■ **REQUIRED ACTION**:
The reply must repeat the listing below exactly and carry none of its pictures.

■ **INFORMATION SUPPLIED**:

————

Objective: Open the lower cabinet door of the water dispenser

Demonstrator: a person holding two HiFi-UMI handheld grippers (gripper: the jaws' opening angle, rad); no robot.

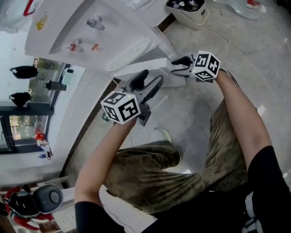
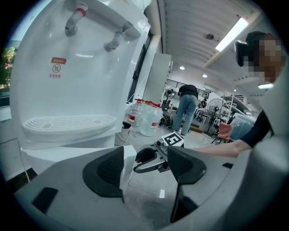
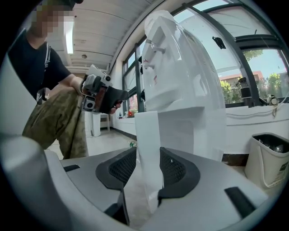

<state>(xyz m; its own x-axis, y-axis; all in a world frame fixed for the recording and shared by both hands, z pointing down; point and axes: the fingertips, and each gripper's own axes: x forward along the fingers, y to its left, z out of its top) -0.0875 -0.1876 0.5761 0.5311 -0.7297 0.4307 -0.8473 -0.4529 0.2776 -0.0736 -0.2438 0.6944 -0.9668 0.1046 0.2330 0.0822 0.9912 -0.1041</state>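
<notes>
The white water dispenser (image 1: 91, 36) fills the upper left of the head view, with its taps and drip tray (image 2: 67, 124) showing in the left gripper view. Its lower cabinet door (image 1: 148, 67) stands swung out from the body. My right gripper (image 1: 175, 66) is shut on the door's free edge (image 3: 148, 144), which stands upright between both pads. My left gripper (image 1: 152, 76) is open just beside the door, whose white panel (image 2: 128, 159) lies against the left finger. Between the left jaws I see the right gripper (image 2: 137, 162) a little farther off.
A white waste bin (image 1: 188, 11) stands on the stone floor right of the dispenser. Several large water bottles (image 2: 144, 117) and a standing person (image 2: 186, 108) are farther back. The wearer's knees (image 1: 159, 168) are under both arms. Windows run along the left wall.
</notes>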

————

■ **TASK RESPONSE**:
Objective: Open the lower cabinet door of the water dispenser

Demonstrator: a person holding two HiFi-UMI handheld grippers (gripper: the jaws' opening angle, rad); no robot.


<state>(xyz m; its own x-axis, y-axis; all in a world frame fixed for the recording and shared by both hands, z pointing down; point and axes: the fingertips, and each gripper's own axes: x forward along the fingers, y to its left, z out of its top) -0.0875 -0.1876 0.5761 0.5311 -0.7297 0.4307 -0.8473 -0.4529 0.2776 -0.0736 -0.2438 0.6944 -0.9668 0.1046 0.2330 0.0822 0.9912 -0.1041</state>
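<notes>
The white water dispenser (image 1: 91, 36) fills the upper left of the head view, with its taps and drip tray (image 2: 67, 124) showing in the left gripper view. Its lower cabinet door (image 1: 148, 67) stands swung out from the body. My right gripper (image 1: 175, 66) is shut on the door's free edge (image 3: 148, 144), which stands upright between both pads. My left gripper (image 1: 152, 76) is open just beside the door, whose white panel (image 2: 128, 159) lies against the left finger. Between the left jaws I see the right gripper (image 2: 137, 162) a little farther off.
A white waste bin (image 1: 188, 11) stands on the stone floor right of the dispenser. Several large water bottles (image 2: 144, 117) and a standing person (image 2: 186, 108) are farther back. The wearer's knees (image 1: 159, 168) are under both arms. Windows run along the left wall.
</notes>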

A complete answer has now been given to the exercise.